捐贈與留名
人死如燭滅。生命從何延續?宗教想像是一種方式,子孫滿堂是一種方式,建立價值生命,名垂千古,也是一種方式。
名垂千古太高遠也太沉重,那是英雄的寂寞身後事。今時今日,要留個名字在社區倒不是難事,自覺值得讓人們記住自己,或子孫想彰顯親族的遺愛人間,往往以捐贈換取記名。以教育界為例,中學以捐贈者的大名為校名者在在可見,大學校園更不乏以名人命名的大樓,甚至把整個學院冠名酬報,那當然是富豪的厚報了;利之所在,名自來歸。大樓之外,年來高等院校得道多助,無論會議室、資料室或講堂都不乏命名之風。聽過的笑話是,有一天校園可能連廁所都要加個人名在前,以示社會關懷者眾。
教中學的朋友打趣說,一旦富有,千萬不要捐個中學來留名,除非那是一間高組別的學校,否則學生學習表現欠理想,血氣未定的少年,隨時來一齣街頭演義,而坊間口誅之間,校名又往往簡化為人名,遺愛人間驟變遺臭社區,大大不妙。

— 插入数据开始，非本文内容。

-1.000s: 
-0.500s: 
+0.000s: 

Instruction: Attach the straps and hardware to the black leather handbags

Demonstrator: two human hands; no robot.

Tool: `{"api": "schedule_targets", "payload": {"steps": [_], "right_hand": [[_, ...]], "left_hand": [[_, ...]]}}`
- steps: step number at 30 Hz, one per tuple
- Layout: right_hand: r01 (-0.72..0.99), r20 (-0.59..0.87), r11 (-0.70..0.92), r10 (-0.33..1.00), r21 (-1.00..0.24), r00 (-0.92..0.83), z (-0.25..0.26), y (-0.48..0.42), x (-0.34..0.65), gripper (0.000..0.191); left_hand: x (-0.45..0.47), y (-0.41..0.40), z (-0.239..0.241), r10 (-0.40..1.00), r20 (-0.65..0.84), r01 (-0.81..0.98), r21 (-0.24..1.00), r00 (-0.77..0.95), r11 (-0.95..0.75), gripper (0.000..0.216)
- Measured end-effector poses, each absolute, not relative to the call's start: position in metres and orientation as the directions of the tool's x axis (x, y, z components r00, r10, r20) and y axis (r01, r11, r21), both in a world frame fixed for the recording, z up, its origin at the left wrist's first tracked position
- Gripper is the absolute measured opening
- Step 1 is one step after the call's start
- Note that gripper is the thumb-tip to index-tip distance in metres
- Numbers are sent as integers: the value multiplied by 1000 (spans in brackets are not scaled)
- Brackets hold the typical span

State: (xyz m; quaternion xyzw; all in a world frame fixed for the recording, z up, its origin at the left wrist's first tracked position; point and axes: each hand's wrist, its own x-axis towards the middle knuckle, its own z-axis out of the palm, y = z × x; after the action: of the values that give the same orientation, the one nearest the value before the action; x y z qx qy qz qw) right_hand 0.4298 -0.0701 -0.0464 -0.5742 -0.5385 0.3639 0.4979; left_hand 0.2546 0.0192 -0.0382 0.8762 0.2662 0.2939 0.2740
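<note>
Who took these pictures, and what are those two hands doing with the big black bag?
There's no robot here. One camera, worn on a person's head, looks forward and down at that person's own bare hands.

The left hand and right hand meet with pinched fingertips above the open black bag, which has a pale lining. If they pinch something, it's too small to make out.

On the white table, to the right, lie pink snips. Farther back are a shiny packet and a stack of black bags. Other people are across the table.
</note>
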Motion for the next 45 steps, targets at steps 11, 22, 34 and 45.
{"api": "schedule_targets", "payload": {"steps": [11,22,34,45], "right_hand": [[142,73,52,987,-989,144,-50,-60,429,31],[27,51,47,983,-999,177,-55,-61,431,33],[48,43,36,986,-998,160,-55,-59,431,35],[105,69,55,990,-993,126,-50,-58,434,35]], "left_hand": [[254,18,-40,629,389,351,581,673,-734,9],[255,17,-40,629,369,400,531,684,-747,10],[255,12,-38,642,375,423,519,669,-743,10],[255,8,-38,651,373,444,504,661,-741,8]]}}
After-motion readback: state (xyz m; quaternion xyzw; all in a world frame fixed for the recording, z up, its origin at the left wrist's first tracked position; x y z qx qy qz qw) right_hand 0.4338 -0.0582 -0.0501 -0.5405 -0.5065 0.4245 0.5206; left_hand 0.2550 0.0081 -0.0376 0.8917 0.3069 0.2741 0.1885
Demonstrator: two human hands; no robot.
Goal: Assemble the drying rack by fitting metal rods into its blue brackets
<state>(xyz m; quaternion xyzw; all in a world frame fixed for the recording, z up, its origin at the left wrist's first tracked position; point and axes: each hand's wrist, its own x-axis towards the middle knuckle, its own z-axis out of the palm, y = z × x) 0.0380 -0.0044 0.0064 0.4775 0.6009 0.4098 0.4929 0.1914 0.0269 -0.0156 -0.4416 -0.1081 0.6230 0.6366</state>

他們補充說,要捐就捐個幼稚園,學生都是可人兒,絕不會出事。又社會老年化,或者穩當地捐個老人院?甚至一架接送長者往返護理中心的無障礙巴士也實用得很,後者終日流動街頭,更易感動街坊。
不捐標着大名周街走的長者車,便捐一張公共長椅?有相識說,英國愛丁堡公園內所有供人休息的長椅都由市民捐獻,椅背有紀念銘牌,刻着人名,也有雋永句子或幽默文字。我便想起那些年的英倫腳步,公園長椅的暫歇是心靈呼吸的好時光。紀念一個平凡的生命,用最平凡的方式就夠了。一張長椅,默默承載着一份愛,也默默獻出更多的愛。陌生的旅人累了,就靠它給予力量,再走向世界。
我們沒有廣袤的公園,但我們有園圃、有草地、有海邊,讓人們捐個長椅,留住社區的人物和故事,也留住人們的在地心。